Dentro de la estupenda serie de títulos que componen la saga vampírica producida por los asalariados de la Hammer, Las cicatrices de Drácula sorprende al espectador desubicado por el uso deliberado de la violencia. Roy Ward Baker gana siempre la partida por el lado de lo perverso y esta película, estrenada ya en 1970, estaba llamada a convertirse en la más sádica de todas las protagonizadas por Christopher Lee metido en el duro pellejo del iracundo aristócrata transilvano.

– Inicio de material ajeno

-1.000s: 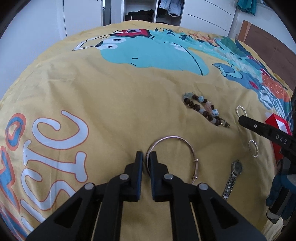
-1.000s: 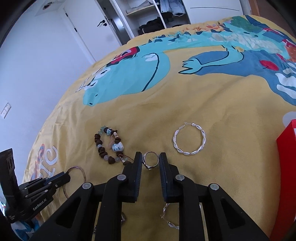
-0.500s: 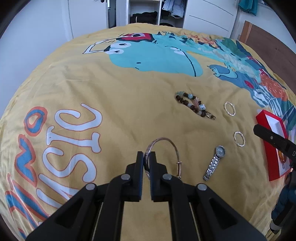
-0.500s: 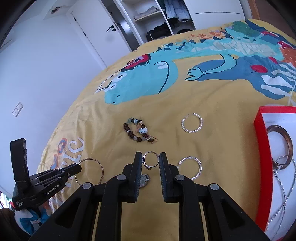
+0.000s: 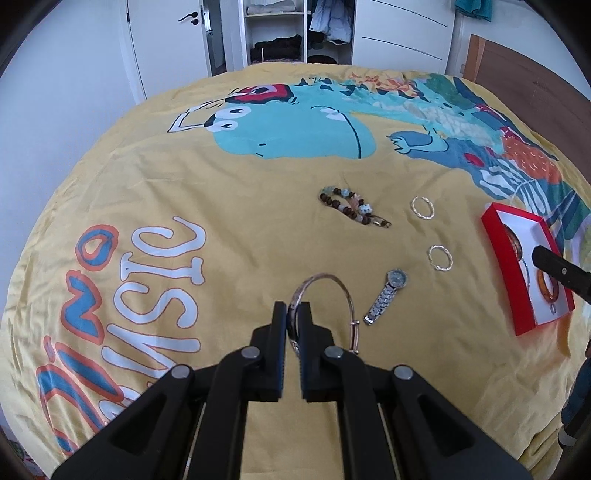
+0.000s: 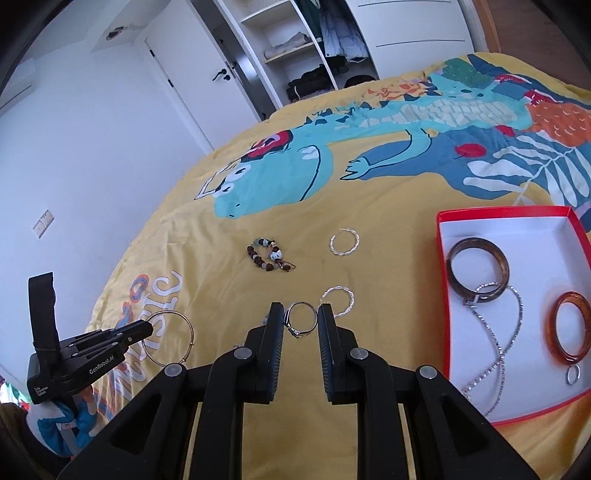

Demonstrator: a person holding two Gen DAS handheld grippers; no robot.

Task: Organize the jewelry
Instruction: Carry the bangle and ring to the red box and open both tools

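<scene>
My left gripper point(image 5: 294, 314) is shut on a thin rose-gold bangle point(image 5: 334, 280) and holds it above the yellow bedspread; it also shows in the right wrist view point(image 6: 184, 325). My right gripper point(image 6: 300, 319) is shut on a small silver ring point(image 6: 302, 320), held in the air left of the red jewelry box point(image 6: 443, 295). The box holds a brown bangle point(image 6: 480, 269), an orange bangle point(image 6: 569, 332), a silver chain point(image 6: 495, 347) and a small ring point(image 6: 572, 374). The box also shows at the right in the left wrist view point(image 5: 502, 266).
On the bedspread lie a beaded bracelet point(image 5: 351, 206), two twisted silver hoop earrings point(image 5: 423, 207) point(image 5: 440, 257) and a silver wristwatch point(image 5: 388, 295). Behind the bed are a white door point(image 5: 166, 40) and an open wardrobe point(image 5: 280, 33).
Both grippers have risen well above the bed with their items. The right gripper has moved right, so the red box and its contents have come into its view.
</scene>
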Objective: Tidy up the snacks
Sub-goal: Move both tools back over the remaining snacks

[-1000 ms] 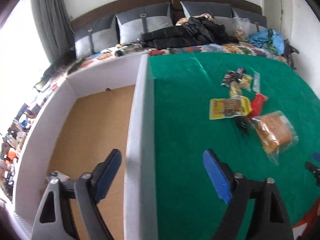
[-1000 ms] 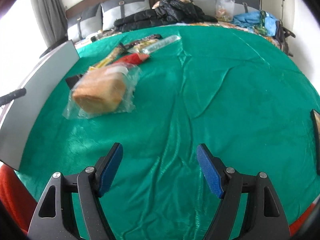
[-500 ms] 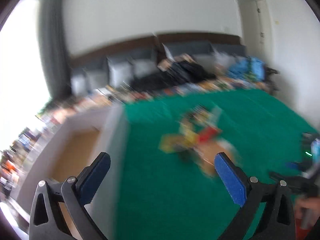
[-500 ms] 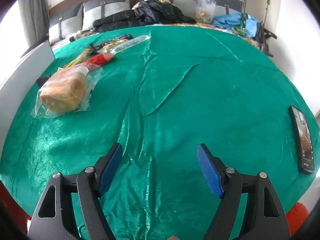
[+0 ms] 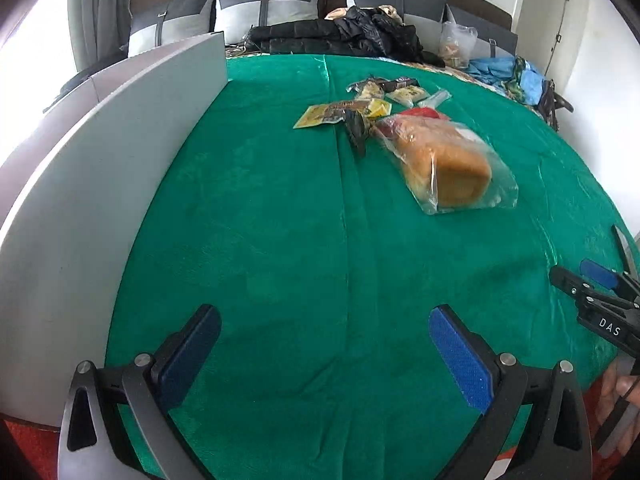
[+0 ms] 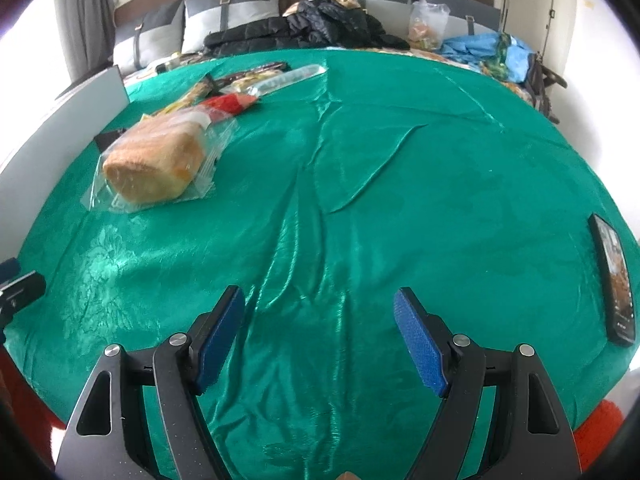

A pesar del acartonamiento de algunos de sus efectos especiales, uno se engancha inevitablemente a la pantalla a partir de la inefable masacre inicial, que se reafirma en el instante en que Drácula irrumpe en la alcoba armado con una daga corva y acuchilla furiosamente las entrañas de Anouska Hempel, que luego será pacientemente despedazada con hacha y serrucho por un lacayo que es azotado y chamuscado por el conde en sus momentos de ofuscación, mientras el amante fortuito de la finada agoniza traspasado por un gancho, en el muro de la cripta en la que el vampiro se refugia durante el día.

Toda esta crueldad llega acompañada de acoplamientos furtivos, taberneras que se desabrochan antes de recibir al visitante nocturno y víctimas que gimen gozosas al ser desangradas por el monstruo, hasta cerrar la cinta el sañudo ataque de un murciélago que salpica con copiosos goterones de sangre los soberbios pechos de la virginal –y, por supuesto, rubia- protagonista, justo antes de desvelar una nueva forma de destruir al vampiro: el relámpago que electrocuta y hace arder la estaca de hierro que Drácula sostiene en su mano, recibiendo, como Justine, su inopinado castigo desde el cielo.